Hudi maintains metadata such as commit timeline and indexes to manage a dataset. The commit timelines helps to understand the actions happening on a dataset as well as the current state of a dataset. Indexes are used by Hudi to maintain a record key to file id mapping to efficiently locate a record. At the moment, Hudi supports writing only parquet columnar formats. To be able to start using Hudi for your existing dataset, you will need to migrate your existing dataset into a Hudi managed dataset. There are a couple of ways to achieve this.
Approaches
Use Hudi for new partitions alone
Hudi can be used to manage an existing dataset without affecting/altering the historical data already present in the dataset. Hudi has been implemented to be compatible with such a mixed dataset with a caveat that either the complete Hive partition is Hudi managed or not. Thus the lowest granularity at which Hudi manages a dataset is a Hive partition. Start using the datasource API or the WriteClient to write to the dataset and make sure you start writing to a new partition or convert your last N partitions into Hudi instead of the entire table. Note, since the historical partitions are not managed by HUDI, none of the primitives provided by HUDI work on the data in those partitions. More concretely, one cannot perform upserts or incremental pull on such older partitions not managed by the HUDI dataset. Take this approach if your dataset is an append only type of dataset and you do not expect to perform any updates to existing (or non Hudi managed) partitions.

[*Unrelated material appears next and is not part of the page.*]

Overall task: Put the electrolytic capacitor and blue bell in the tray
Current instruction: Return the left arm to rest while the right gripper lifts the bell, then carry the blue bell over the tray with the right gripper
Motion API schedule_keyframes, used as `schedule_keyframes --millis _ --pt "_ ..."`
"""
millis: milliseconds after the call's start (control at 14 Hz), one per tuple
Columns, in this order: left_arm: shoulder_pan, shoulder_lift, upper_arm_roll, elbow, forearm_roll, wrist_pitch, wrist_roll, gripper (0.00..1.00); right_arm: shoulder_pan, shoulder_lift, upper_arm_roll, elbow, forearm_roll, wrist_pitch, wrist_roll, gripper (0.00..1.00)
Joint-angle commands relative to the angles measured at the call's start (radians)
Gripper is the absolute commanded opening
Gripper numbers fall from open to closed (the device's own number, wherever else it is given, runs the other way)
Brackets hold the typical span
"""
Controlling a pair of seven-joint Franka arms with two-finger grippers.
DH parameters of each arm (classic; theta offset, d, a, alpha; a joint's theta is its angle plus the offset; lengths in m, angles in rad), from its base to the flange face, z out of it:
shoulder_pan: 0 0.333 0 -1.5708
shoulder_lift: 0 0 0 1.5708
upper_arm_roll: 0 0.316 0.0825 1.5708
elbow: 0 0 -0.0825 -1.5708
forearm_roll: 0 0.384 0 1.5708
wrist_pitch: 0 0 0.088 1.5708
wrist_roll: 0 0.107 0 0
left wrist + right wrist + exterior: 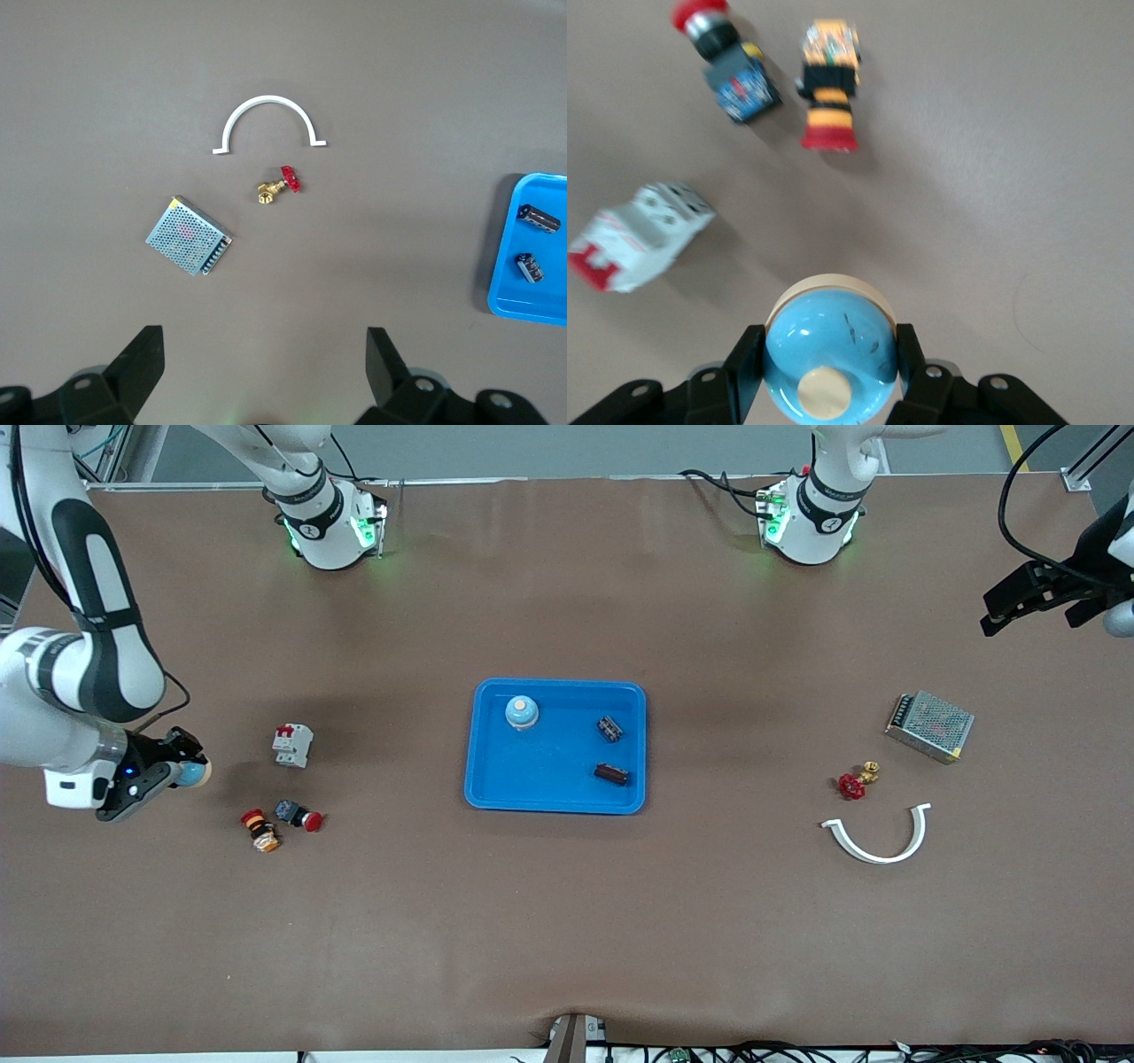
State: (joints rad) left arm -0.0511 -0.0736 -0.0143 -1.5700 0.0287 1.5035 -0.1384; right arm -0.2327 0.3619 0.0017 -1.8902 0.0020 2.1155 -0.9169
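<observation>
The bright blue tray (549, 766) lies at the table's middle. In it stand a blue bell (522, 712) and two dark electrolytic capacitors (609, 729) (611, 774). My right gripper (182, 771) is shut on a second blue bell (192, 772) above the table at the right arm's end. In the right wrist view the fingers (749, 354) clamp this bell (830, 350) on both sides. My left gripper (1032, 598) is open and empty above the left arm's end. In the left wrist view its gripper (261, 345) is spread wide, and the tray's edge (532, 310) shows with both capacitors (539, 217) (530, 266).
A white and red breaker (292, 745) and two push buttons (299, 815) (260, 831) lie beside my right gripper. A metal power supply (929, 726), a red-handled brass valve (856, 780) and a white curved bracket (877, 835) lie toward the left arm's end.
</observation>
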Motion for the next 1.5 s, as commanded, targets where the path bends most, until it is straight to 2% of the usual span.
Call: schedule_keyframes --millis 0,285,499,1069,1426 --pt "-0.006 -0.006 -0.004 -0.016 0.002 0.018 0.007 1.0 0.064 -0.035 -0.002 0.106 0.012 -0.162 0.11 0.44" --pt "-0.004 -0.005 -0.018 -0.019 0.002 0.015 0.003 1.0 0.206 -0.076 -0.002 0.236 0.012 -0.368 0.384 0.44" --pt "-0.001 -0.003 -0.018 -0.022 0.0 0.015 0.003 1.0 0.329 -0.104 -0.002 0.272 0.012 -0.434 0.617 0.44" --pt "0.005 0.017 -0.018 -0.019 -0.001 0.03 0.003 1.0 0.64 -0.107 -0.002 0.275 0.013 -0.388 1.163 0.44" --pt "0.007 0.023 -0.018 -0.015 -0.012 0.032 0.0 1.0 0.753 -0.087 -0.002 0.267 0.013 -0.296 1.369 0.44"
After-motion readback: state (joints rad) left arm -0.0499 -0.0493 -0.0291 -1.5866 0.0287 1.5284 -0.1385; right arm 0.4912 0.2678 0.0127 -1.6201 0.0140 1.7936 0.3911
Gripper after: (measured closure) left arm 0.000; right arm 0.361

Convert existing dataset to Hudi
Import your existing dataset into a Hudi managed dataset. Since all the data is Hudi managed, none of the limitations of Approach 1 apply here. Updates spanning any partitions can be applied to this dataset and Hudi will efficiently make the update available to queries. Note that not only do you get to use all Hudi primitives on this dataset, there are other additional advantages of doing this. Hudi automatically manages file sizes of a Hudi managed dataset . You can define the desired file size when converting this dataset and Hudi will ensure it writes out files adhering to the config. It will also ensure that smaller files later get corrected by routing some new inserts into small files rather than writing new small ones thus maintaining the health of your cluster.
There are a few options when choosing this approach.
Option 1
Use the HDFSParquetImporter tool. As the name suggests, this only works if your existing dataset is in parquet file format. This tool essentially starts a Spark Job to read the existing parquet dataset and converts it into a HUDI managed dataset by re-writing all the data.
Option 2
For huge datasets, this could be as simple as :
for partition in [list of partitions in source dataset] {
val inputDF = spark.read.format("any_input_format").load("partition_path")
inputDF.write.format("org.apache.hudi").option()....save("basePath")
}
Option 3
Write your own custom logic of how to load an existing dataset into a Hudi managed one. Please read about the RDD API here.
Using the HDFSParquetImporter Tool. Once hudi has been built via `mvn clean install -DskipTests`, the shell can be
fired by via `cd hudi-cli && ./hudi-cli.sh`.
hudi->hdfsparquetimport
--upsert false
--srcPath /user/parquet/dataset/basepath
--targetPath
/user/hoodie/dataset/basepath
--tableName hoodie_table
--tableType COPY_ON_WRITE
--rowKeyField _row_key
--partitionPathField partitionStr
--parallelism 1500
--schemaFilePath /user/table/schema
--format parquet
--sparkMemory 6g
--retry 2